Author: Elizabeth Flock

Publisher: MIRA, 2005

Pages: 300

 


The mind of an eight-year-old child can be a chaotic enigma, especially if the child has been subjected to traumatic experiences. Elizabeth Flock’s protagonist, Caroline – Carrie, for short – is worth a deep study to understand a child’s internal conflicts.

Carrie carries a seething volcano within. Her father, who was a very loving person, was killed by robbers when she was small. The man who becomes her stepfather, Richard, is an abusive alcoholic. Carrie’s mother, an illiterate woman from the rural North Carolina in the USA, is absolutely helpless in her new situation. Poverty and imminent starvation forced her into the new marriage. Carrie is the actual victim, however.

How does Carrie deal with her painful reality? How a little child creates an alternative world in her mind, a world which becomes a psychological though illusory shelter, is what the novel shows us.

Carrie has a sister, the six-year-old Emma. Emma is bolder of the two though Carrie takes care of her with all the affection she is capable of. They both protect each other, in fact. In the words of Carrie who is also the narrator of the novel, “… in most families it’s the younger kids who follow the older ones around. But with us it’s always Emma leading the way.” There is a breathtaking twist awaiting the reader towards the end, however.

That twist at the end may make some readers feel emotionally tricked. Personally, I felt that way. Suddenly, the novel lost all its haunting charm for me.
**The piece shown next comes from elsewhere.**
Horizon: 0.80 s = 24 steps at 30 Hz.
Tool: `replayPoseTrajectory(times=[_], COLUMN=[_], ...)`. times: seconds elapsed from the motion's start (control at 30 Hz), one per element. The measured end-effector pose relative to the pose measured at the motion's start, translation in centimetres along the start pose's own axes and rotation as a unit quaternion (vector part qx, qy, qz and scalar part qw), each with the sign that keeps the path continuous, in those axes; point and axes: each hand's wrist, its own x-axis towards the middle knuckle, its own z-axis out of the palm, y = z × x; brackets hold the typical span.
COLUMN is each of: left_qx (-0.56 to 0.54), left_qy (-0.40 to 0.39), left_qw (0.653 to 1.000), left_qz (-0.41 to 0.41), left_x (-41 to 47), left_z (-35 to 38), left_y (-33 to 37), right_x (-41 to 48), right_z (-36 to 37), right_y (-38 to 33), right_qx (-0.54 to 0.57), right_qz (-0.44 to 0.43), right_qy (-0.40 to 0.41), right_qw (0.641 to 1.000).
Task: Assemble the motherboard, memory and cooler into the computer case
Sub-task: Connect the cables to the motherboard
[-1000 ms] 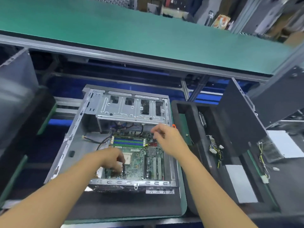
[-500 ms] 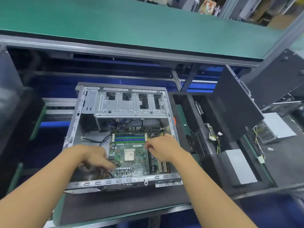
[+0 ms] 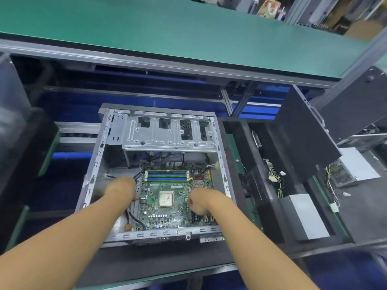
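Green mat on upper shelf, spanning the far side; grey metal rail along its near edge. Blue surface in shadow below, crossed by grey struts. Black mat on near bench, green-edged. Black foam tray at right. Blurred boxes beyond the shelf, far right. Light even, brightest on green mat.

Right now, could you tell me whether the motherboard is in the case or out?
In: the motherboard lies flat on the floor of the case, framed by its metal walls.
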Motion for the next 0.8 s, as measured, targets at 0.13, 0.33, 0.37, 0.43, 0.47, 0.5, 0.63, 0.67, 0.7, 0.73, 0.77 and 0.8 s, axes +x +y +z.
replayPoseTrajectory(times=[0.13,0.33,0.37,0.43,0.47,0.5,0.63,0.67,0.7,0.73,0.77,0.8], left_qx=[-0.018,0.000,0.004,0.003,0.005,0.007,-0.029,-0.052,-0.079,-0.111,-0.147,-0.182], left_qy=[-0.092,-0.094,-0.097,-0.090,-0.081,-0.074,-0.064,-0.051,-0.045,-0.050,-0.062,-0.069], left_qw=[0.996,0.995,0.995,0.995,0.995,0.995,0.985,0.979,0.968,0.955,0.939,0.922], left_qz=[-0.004,0.024,0.035,0.048,0.054,0.067,0.155,0.193,0.233,0.271,0.305,0.334], left_x=[0.8,-1.0,-1.4,-2.0,-2.4,-2.9,-4.6,-5.1,-5.7,-6.4,-7.1,-7.8], left_z=[-0.1,-4.1,-4.8,-6.0,-6.5,-7.0,-9.2,-9.7,-10.3,-10.7,-11.2,-11.5], left_y=[-0.6,-0.5,-0.1,0.9,1.5,2.1,4.9,5.8,6.8,8.0,9.3,10.7], right_x=[-0.5,-3.2,-3.7,-4.7,-5.2,-5.6,-6.9,-7.0,-7.1,-7.1,-7.1,-7.1], right_z=[-0.4,-2.9,-3.0,-3.3,-3.5,-3.6,-3.9,-3.8,-3.7,-3.6,-3.3,-3.0], right_y=[0.3,1.3,1.5,2.1,2.5,3.0,6.6,7.8,9.0,10.2,11.3,12.3], right_qx=[0.035,0.125,0.132,0.155,0.170,0.191,0.316,0.354,0.387,0.414,0.435,0.450], right_qz=[-0.009,-0.103,-0.121,-0.152,-0.166,-0.177,-0.166,-0.150,-0.132,-0.114,-0.096,-0.079], right_qy=[0.014,0.148,0.162,0.196,0.219,0.246,0.383,0.407,0.426,0.439,0.444,0.442], right_qw=[0.999,0.976,0.970,0.956,0.946,0.934,0.852,0.829,0.807,0.789,0.777,0.772])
But then, I took a pause and a second thought.

At the surface level, this novel reads like a child’s attempt to describe everyday life. There is a deeper level which I had missed. At that level, the novel becomes an adult reader’s reconstruction of the trauma hidden beneath the surface. When we enter that level, a dramatic irony hits us like a sledgehammer: Carrie does not understand fully what she narrates; we, her listeners, understand it!

Carrie’s perception of reality is fractured, too painfully so. Emma’s presence is not what it seemed. The narrative is a psychological construct rather than a physical reality.
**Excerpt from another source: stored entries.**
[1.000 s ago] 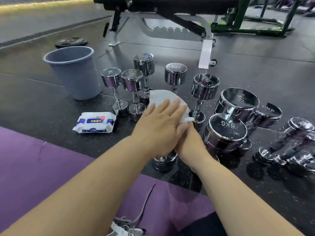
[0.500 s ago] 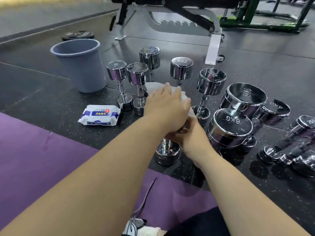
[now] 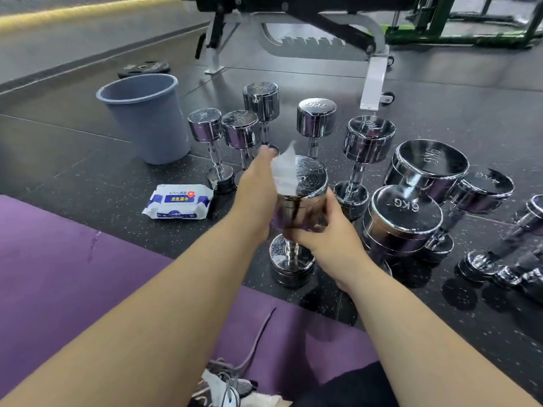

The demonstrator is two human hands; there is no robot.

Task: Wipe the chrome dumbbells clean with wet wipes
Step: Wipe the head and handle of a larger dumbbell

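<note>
The dumbbell [image 3: 305, 183] being cleaned stands on end on the floor [image 3: 88, 177] mid-view, with the other dumbbells [image 3: 367, 142] ranged around it from 11 o'clock to 3 o'clock. A second ago the left hand [image 3: 257, 189] lay flat on the wipe [image 3: 283, 174] over the top face. Now hand and wipe have slid off to the head's 9 o'clock side, the wipe blurred with one corner standing up, and the bare face shows wet streaks. The right hand [image 3: 329, 233] has its grip closed round the underside of the top head, thumb up the 3 o'clock side, steadying it. The left's grip on the wipe I cannot tell — its palm side is hidden. The face looks done, so the head's wall likely comes next, then probably the handle and lower head. The pack [image 3: 179, 201] lies at 9 o'clock, the bin [image 3: 144, 121] at 10 o'clock
</note>
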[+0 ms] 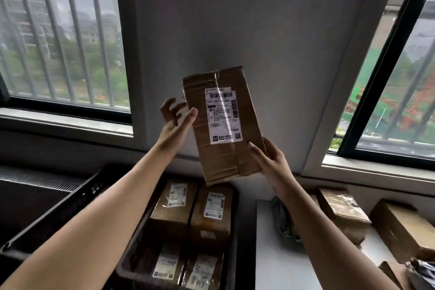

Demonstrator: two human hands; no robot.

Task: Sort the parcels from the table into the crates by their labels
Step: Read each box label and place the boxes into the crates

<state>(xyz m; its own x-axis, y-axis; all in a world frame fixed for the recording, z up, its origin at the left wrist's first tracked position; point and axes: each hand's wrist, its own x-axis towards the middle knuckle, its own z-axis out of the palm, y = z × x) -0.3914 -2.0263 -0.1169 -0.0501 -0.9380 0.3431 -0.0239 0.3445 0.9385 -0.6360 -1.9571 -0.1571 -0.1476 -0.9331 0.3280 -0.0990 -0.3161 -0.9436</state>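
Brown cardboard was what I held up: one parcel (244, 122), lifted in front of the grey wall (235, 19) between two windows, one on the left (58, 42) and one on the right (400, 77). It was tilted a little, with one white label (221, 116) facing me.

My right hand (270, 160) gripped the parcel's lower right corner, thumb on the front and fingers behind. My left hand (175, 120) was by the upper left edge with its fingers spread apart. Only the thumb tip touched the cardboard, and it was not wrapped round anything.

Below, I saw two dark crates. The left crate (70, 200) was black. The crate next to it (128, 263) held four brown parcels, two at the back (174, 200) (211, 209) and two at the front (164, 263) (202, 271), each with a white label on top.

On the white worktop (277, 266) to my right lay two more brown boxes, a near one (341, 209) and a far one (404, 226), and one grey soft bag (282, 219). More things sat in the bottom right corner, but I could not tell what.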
What seemed like resilience becomes denial. What seemed like companionship becomes loneliness. What seemed like narrative clarity becomes unreliable memory. I cannot say more than this lest I land in a pool of spoilers.

An eight-year-old child’s psyche is led by innocent expectations, especially from people who are supposed to be her guardians. When that innocence is buffeted by experiences, what does a child do? Some of them, like Carrie, may simulate normalcy while living in horror. Imagination can become their refuge, though a distortion too at the same time.

Flock’s narrative style is remarkable with its simple sentences that belong to a child. The sensory details catch our attention. The imaginativeness of the metaphors belongs to a child. See how Carrie describes the first time she was called by her abusive stepfather to his bedroom. “You can’t make an angry voice into a pretty one, but that’s what Richard is trying to do… Why is he calling me like I’m a little kitten. ‘Here kitty, kitty,’ he calls. Come on up here, he says…” Then she tells us that it was like a chicken being summoned, “Come on, chicky, chicky…” before its neck would be wrung.


Carrie has an extremely painful childhood. But what she does in this novel is not merely narrate that life; she reconstructs it into something bearable. And the tragedy lies in the gap between what she tells and what actually is. The hard-hitting emotional force of the novel resides in that gap.